Granule-mediated killing: pathways for granzyme B-initiated apoptosis.

The Journal of experimental medicine (1997-10-23)
R V Talanian, X Yang, J Turbov, P Seth, T Ghayur, C A Casiano, K Orth, C J Froelich
RESUMEN

We report that the serine protease granzyme B (GrB), which is crucial for granule-mediated cell killing, initiates apoptosis in target cells by first maturing caspase-10. In addition, GrB has a limited capacity to mature other caspases and to cause cell death independently of the caspases. Compared with other members, GrB in vitro most efficiently processes caspase-7 and -10. In a human cell model, full maturation of caspase-7 does not occur unless caspase-10 is present.
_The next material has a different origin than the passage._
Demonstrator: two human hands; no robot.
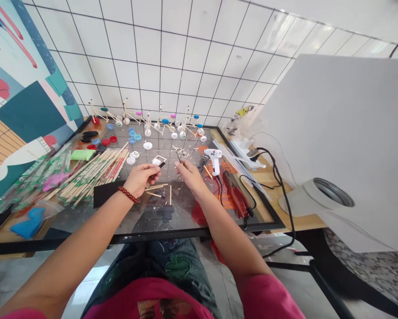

Furthermore, GrB matured caspase-3 with less efficiency than caspase-7 or caspase-10. With the caspases fully inactivated by peptidic inhibitors, GrB induced in Jurkat cells growth arrest and, over a delayed time period, cell death. Thus, the primary mechanism by which GrB initiates cell death is activation of the caspases through caspase-10. However, under circumstances where caspase-10 is absent or dysfunctional, GrB can act through secondary mechanisms including activation of other caspases and direct cell killing by cleavage of noncaspase substrates. The redundant functions of GrB ensure the effectiveness of granule-mediated cell killing, even in target cells that lack the expression or function (e.g., by mutation or a viral serpin) of one or more of the caspases, providing the host with overlapping safeguards against aberrantly replicating, nonself or virally infected cells.